Yeah faster growth and deficit reduction than any western nation, what a joke we are. Did you watch Milliband's response? Seriously was embarrassing. Completely lost the economic depate so resorting to the same tired insults. He just has nothing of any relevance to say, and as a Labour lweder during the biggest spending cuts in a generation I find that shocking.
 
Yeah faster growth and deficit reduction than any western nation, what a joke we are. Did you watch Milliband's response? Seriously was embarrassing. Completely lost the economic depate so resorting to the same tired insults. He just has nothing of any relevance to say, and as a Labour lweder during the biggest spending cuts in a generation I find that shocking.

Is "the economy's booming" the new "we're becoming the next Greece?"

Also, this "recovery" is built on nothing more than a London housing bubble and consumer spending in the south.
 

Lear

Member
Someone on my fb posted this: http://www.telegraph.co.uk/news/rel...c-law-is-adopted-by-British-legal-chiefs.html
The article is not entirely clear on the situation, can someone help me understand exactly what this means?

It's just the papers trying to whip up outrage.

All that has happened is the Law Society has just produced guidelines for drawing up WIlls that comply with Sharia Law. At present, you can basically put whatever the hell you like in your Will, so i'm sure Wills compliant with Sharia law have been in existence for years, it's just that there are now guidelines to help solicitors when drafting (just as there are guidelines for thousands of other things).
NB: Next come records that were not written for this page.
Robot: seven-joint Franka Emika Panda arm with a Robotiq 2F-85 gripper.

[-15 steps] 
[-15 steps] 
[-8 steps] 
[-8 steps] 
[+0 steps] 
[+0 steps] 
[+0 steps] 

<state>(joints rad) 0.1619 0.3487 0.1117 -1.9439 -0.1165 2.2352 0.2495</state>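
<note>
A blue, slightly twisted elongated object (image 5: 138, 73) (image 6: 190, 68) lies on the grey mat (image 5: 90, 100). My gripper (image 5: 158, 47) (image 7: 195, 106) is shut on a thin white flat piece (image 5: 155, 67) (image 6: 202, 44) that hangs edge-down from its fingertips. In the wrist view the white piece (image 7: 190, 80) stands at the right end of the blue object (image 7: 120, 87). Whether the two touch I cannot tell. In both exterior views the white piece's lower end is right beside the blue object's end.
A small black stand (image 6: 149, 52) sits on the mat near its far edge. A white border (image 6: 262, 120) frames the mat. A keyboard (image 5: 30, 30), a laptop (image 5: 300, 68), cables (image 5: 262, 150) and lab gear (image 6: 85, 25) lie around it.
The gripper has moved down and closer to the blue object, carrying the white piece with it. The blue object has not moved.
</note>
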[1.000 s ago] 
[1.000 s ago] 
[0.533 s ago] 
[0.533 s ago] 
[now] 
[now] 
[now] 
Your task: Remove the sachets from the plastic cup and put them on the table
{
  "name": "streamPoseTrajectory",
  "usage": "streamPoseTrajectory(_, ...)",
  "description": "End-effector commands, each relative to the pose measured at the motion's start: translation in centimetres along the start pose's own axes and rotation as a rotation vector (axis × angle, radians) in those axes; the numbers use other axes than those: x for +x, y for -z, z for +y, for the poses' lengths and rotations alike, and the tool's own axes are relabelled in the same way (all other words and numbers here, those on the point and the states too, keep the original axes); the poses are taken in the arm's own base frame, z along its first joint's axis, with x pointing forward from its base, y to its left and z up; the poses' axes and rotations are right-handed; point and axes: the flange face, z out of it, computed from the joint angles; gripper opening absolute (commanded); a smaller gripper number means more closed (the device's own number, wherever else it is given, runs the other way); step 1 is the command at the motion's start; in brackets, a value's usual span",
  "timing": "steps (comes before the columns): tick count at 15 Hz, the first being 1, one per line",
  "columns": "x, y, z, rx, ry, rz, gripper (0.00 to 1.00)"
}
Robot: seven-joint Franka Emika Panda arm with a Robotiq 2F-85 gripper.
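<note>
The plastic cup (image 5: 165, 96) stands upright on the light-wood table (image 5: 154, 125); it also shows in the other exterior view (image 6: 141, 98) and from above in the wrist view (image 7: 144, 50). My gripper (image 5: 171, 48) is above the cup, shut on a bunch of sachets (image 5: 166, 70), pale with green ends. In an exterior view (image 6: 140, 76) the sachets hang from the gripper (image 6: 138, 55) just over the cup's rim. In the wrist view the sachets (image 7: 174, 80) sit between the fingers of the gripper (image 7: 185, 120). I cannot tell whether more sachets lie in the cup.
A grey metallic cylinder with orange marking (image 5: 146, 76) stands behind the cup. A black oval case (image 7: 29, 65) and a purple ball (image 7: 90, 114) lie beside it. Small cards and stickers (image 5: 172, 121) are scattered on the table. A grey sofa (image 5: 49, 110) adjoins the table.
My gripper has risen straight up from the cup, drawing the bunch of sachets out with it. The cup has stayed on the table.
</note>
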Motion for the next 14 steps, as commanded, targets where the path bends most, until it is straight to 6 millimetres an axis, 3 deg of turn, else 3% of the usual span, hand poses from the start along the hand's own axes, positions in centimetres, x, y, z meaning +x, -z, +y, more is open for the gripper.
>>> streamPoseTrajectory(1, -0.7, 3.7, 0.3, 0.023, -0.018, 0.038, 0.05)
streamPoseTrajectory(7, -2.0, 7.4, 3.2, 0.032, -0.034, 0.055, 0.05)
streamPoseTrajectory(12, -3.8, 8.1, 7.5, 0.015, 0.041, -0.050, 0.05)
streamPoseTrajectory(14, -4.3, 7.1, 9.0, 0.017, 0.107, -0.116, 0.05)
It's not the scandal that some of the papers are trying to make out.

Yes, some of the provisions of Sharia law relating to inheritance are awful, particularly relating to women, but the basic principle is that you can give what you want, to whomever you want in your WIll.
 

Zaph

Member
Wow, that article does a really good job of implying the new guidelines somehow allow solicitors to break the law and do something like take away what rightfully belongs to the wife/widow.

I'm sure there have been thousands of people throughout English history who have done dickish things in their will such as deny all inheritance to only one son or not give anything to a daughter who married a guy they didn't like.